My boss and her boss have told me that they don’t care about my extra needs, that it’s not their problem if I feel unwell, they pile jobs onto me, even jobs we initially ruled out during my first risk assessment, and ignored me when I fainted and needed help to sit down last week, the grounds maintenance man helped me up.
They refused to pay me for an urgent maternity appointment, I reminded them it’s a legal requirement to pay employees for their maternity care, to which they responded ‘we don’t care you’re just causing drama you know we don’t know the rules about maternity care so it’s not our problem to find out’. I again reminded my boss it’s the law and I will seek legal action if I feel pushed to do this. She screamed in my face that I’m ruining their business and she regrets hiring me. (Payroll did pay me for it, but they believe I wasn’t.)
They are intent on bullying me to leave so I walk out freely and they haven’t got to pay me SMP or deal with any risk assessments. I refuse to be bullied out of my job, but I’m so stressed and unhappy I’m scared it will cause complications for my baby. I feel like I’m back at school being picked on by a gang of older teenagers.

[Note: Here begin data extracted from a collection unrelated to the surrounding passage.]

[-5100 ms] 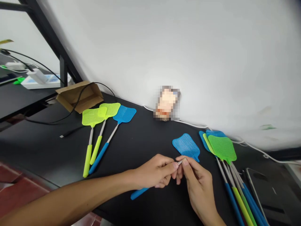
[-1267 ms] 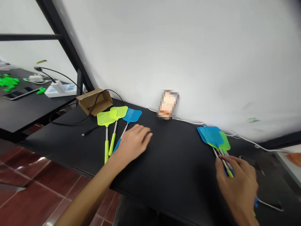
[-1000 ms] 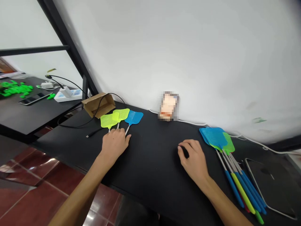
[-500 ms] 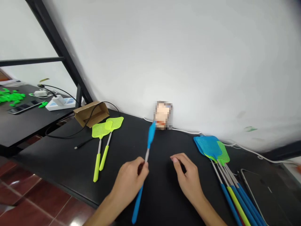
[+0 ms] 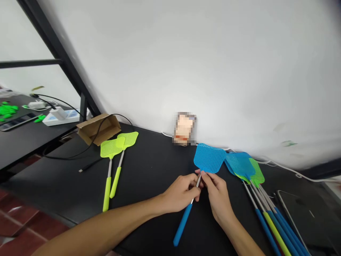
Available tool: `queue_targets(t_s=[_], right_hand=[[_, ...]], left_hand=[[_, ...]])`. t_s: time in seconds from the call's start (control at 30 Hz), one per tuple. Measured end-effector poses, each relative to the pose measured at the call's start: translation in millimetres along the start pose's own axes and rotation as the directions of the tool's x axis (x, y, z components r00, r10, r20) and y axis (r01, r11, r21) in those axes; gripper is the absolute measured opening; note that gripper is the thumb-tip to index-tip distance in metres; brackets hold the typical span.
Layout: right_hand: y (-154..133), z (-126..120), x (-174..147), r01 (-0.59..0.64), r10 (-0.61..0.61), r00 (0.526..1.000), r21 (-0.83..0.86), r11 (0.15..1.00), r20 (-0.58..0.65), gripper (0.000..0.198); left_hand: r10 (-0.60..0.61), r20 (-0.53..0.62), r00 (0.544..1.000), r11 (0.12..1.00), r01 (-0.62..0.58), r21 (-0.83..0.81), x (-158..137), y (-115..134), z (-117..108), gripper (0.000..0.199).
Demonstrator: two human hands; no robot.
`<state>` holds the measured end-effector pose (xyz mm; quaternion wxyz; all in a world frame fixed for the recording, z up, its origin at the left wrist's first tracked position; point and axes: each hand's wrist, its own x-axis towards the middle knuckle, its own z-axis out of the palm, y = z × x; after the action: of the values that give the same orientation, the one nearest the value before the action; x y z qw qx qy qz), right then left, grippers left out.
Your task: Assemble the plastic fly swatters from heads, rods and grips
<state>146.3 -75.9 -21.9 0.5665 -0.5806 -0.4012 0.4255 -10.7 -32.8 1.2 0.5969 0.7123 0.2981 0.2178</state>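
A blue fly swatter (image 5: 209, 158) is held in both hands above the black table, its mesh head turned flat toward me. My left hand (image 5: 183, 192) is closed around the metal rod, just above the blue handle. Higher up, my right hand (image 5: 217, 192) pinches the neck where rod and head meet. To the left lie two yellow-green fly swatters (image 5: 110, 148), their heads overlapping. On the right rests a pile of blue and green fly swatters (image 5: 241, 163), heads stacked and handles toward me.
An open cardboard box (image 5: 99, 129) stands at the back left beside a black cable (image 5: 90, 167). A blurred-out upright item (image 5: 184, 128) leans against the wall. At the right lies a dark flat device (image 5: 301, 217). A power strip (image 5: 64, 116) sits on the neighbouring table.
My left hand has carried the blue fly swatter to the right, and its head has turned from edge-on to face-on. My right hand has closed on its neck.
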Motion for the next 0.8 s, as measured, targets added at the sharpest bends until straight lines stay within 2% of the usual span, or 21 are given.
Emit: queue_targets(t_s=[0.07,0.13,0.23,0.43,0.67,0.73,0.8], right_hand=[[-1,0,-2,-0.009,0.008,0.999,0.006,1.0,0.033,0.033],[-1,2,-4,-0.026,0.026,0.998,0.013,1.0,0.059,0.033],[2,4,-8,-0.049,0.044,0.997,0.073,0.996,0.066,0.029],[11,5,-16,-0.042,0.034,0.998,0.15,0.988,0.054,0.019],[-2,5,-16,-0.107,0.072,0.987,0.257,0.961,0.142,0.03],[-6,3,-15,-0.129,0.083,0.981,0.269,0.954,0.176,0.03],[-10,2,-16,-0.127,0.081,0.975,0.218,0.968,0.206,0.029]], left_hand=[[-0.018,0.029,0.999,0.985,0.023,-0.171,0,-4,-4,0.018],[-0.008,0.035,0.999,0.967,0.016,-0.254,-3,-6,-9,0.03],[0.023,0.029,0.999,0.965,-0.015,-0.262,-5,-8,-13,0.038],[-0.037,0.046,0.998,0.938,0.051,-0.343,-5,-9,-14,0.034],[-0.037,0.083,0.996,0.906,0.069,-0.417,-6,-10,-14,0.036],[-0.043,0.054,0.998,0.898,0.063,-0.436,-5,-10,-12,0.036],[-0.049,-0.04,0.998,0.894,0.026,-0.448,-5,-11,-11,0.035]])
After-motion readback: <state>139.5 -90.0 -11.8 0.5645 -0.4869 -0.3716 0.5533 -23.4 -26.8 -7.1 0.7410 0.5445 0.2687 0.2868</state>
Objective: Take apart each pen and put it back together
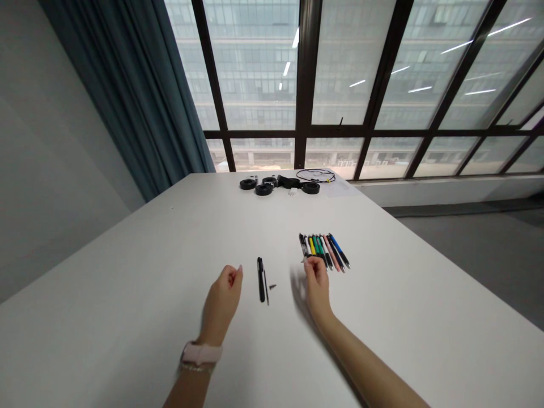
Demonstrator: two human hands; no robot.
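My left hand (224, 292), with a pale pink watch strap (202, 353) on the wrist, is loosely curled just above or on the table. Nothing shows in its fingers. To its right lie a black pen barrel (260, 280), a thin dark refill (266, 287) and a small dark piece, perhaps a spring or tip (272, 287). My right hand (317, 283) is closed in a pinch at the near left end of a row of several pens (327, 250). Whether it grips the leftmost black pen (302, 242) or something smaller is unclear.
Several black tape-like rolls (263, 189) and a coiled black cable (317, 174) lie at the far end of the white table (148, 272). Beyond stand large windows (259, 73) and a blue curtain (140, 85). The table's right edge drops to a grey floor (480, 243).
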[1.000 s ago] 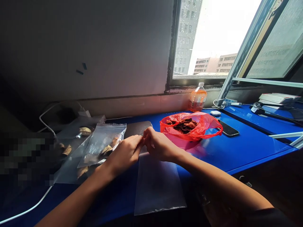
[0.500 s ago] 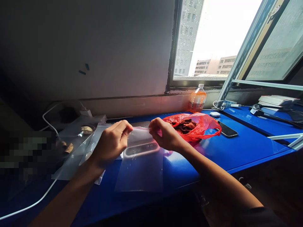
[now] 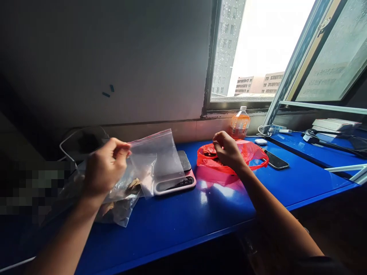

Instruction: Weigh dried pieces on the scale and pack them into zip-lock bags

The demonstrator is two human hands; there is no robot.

These are all women in their 40s+ who also have children and would not have liked being treated this way during their pregnancies. I’m the youngest at 27 and seem to be fair game as I got the impression they didn’t like me when I first started the job.
We don’t have a HR department to speak to, the managers are friends and meet every Friday night. I know they all gossip about me and call me names. One or two have let slip things they shouldn’t know, including some of my colleagues who I didn’t know spoke with them. They also know my dh name even though I have never given this information in work, so they have snooped on my social media accounts. (Now private).
I feel very alone and like I can’t trust anyone. I can’t leave because I need the SMP to survive. I have considered asking my gp to sign me off sick for the duration, but I am concerned about how it will affect my SMP. I feel physically sick at the thought of going in tomorrow (one Saturday a month on rota) and genuinely believe I’m not safe around these people as the aggression will get worse and worse as I grow bigger and slow down more. They will all protect each other regardless.
Can anyone advise me on the money side of things (sick pay vs SMP) so I can weigh up my options please, and if I have a case for discrimination how do I go about getting help? I have written everything in a book, dated and timed. I have already filled 9 A4 sheets with all the things they have said and done to me.
Everyone tells me to keep my head down and focus on my job, but the days drag slowly with them watching my every movement, and I feel very uncomfortable and upset just being there. I appreciate any replies, I just need someone to talk to.